И он бросился на меня, выхватив нож из-за голенища сапога.

Ловкой подножкой стоявший рядом с цыганом Николай сбил его с ног и, молниеносно выхватив нож, ударил его ногой в бок. Цыган скорчился и завизжал.

– Замолчи, падло, а то сейчас… – и Николай замахнулся на него ножом.

Цыган поднял руку и умоляюще промолвил:

– Не трогай. Сейчас встану.

Он встал и, держась за бок и охая, пошел к своей койке.

Я протянул Николаю руку, и он ответил крепким, но каким-то нервным рукопожатием.

– Спасибо, друг. Может быть, всё-таки пойдем?

– Не могу, Лёша. Знаю, что плохо будет, в штрафной обратно отправят, но не могу. Не сердись. Счастливого тебе пути, друг. А этого провокатора, – он указал на цыгана, – я еще проучу.
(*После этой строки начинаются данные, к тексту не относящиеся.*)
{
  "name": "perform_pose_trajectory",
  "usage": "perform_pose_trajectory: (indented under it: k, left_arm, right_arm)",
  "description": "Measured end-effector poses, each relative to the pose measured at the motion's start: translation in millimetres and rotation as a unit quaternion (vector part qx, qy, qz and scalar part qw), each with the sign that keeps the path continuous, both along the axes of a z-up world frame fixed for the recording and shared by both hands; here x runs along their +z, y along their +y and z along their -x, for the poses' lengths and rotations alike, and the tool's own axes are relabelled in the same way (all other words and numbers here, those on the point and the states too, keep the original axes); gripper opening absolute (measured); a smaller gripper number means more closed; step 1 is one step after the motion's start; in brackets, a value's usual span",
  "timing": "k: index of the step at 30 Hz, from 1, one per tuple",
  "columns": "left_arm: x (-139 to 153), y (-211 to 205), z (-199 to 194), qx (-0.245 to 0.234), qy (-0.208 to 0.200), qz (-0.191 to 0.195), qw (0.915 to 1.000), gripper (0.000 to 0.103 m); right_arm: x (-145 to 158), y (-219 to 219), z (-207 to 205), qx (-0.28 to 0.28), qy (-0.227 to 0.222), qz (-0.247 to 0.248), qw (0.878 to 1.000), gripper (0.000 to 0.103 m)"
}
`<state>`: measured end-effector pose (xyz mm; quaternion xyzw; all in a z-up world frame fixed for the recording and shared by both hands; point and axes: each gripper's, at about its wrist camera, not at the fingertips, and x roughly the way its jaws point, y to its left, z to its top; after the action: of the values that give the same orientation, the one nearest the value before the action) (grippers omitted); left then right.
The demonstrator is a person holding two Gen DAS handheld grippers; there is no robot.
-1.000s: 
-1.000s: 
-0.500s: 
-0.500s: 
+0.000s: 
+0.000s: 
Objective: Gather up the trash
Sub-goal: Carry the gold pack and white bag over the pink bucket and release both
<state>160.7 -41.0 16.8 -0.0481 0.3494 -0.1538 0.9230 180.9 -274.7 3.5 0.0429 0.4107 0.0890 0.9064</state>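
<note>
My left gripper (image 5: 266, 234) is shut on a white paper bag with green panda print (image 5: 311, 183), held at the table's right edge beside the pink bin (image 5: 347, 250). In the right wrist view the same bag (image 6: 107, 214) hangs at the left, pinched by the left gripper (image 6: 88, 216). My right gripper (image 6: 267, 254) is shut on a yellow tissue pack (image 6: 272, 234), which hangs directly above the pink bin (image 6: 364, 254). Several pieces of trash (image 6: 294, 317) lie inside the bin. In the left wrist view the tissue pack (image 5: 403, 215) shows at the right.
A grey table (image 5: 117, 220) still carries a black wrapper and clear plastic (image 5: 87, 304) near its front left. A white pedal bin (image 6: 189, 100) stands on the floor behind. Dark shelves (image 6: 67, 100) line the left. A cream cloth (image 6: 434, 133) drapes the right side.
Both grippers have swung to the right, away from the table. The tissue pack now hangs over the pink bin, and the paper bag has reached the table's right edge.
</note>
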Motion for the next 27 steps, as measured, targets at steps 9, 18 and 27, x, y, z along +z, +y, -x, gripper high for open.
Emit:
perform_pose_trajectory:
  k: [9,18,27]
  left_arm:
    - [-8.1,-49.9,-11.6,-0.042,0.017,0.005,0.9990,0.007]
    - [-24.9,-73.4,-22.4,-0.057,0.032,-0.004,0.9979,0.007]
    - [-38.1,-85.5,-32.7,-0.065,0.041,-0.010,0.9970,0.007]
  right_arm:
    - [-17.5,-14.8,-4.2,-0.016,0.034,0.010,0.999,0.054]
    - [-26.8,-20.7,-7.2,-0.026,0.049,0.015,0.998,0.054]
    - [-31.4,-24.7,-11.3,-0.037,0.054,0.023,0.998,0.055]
Этой швали только плётка нужна. А ты, Владимир, перестань отговаривать ребят. Приготовь им лучше жратвы на дорогу.

Владимир молча направился на кухню. Оставшиеся начали расходиться по койкам.

Вдруг с шумом раскрылась входная дверь и по лестнице застучали подкованные сапоги.

В коридоре показались обер-ефрейтор, ефрейтор, незнакомый унтер и за ними в темноте еще фигура.

Все оцепенели. Я почувствовал на лбу испарину, а в коленях предательскую дрожь. В голове промелькнуло: «Не успел, теперь конец».

Обер-ефрейтор, слегка под хмельком, оглядел всех и спросил:

– Что собрались? Почему не жрёте?

– Сейчас собираемся, – залебезил появившийся из кухни Володька.

– А ты знаешь, что тебе грозит? – обратился обер-ефрейтор ко мне. – Сегодня и завтра из барака не выходить: ефрейтор будет за тобой смотреть.

– Господин обер-ефрейтор… – начал срывающимся голосом цыган.

– Цыган у нас заболел, господин обер-ефрейтор, – резко перебил его Николай, – в боку что-то колет. – Он смотрел прямо в глаза обер-ефрейтору, а за спиной показывал цыгану нож.

– Завтра отправим его в госпиталь, в лагерь.

– Подождите, господин обер-ефрейтор. Я его полечу день-другой, если не получится, то отправите.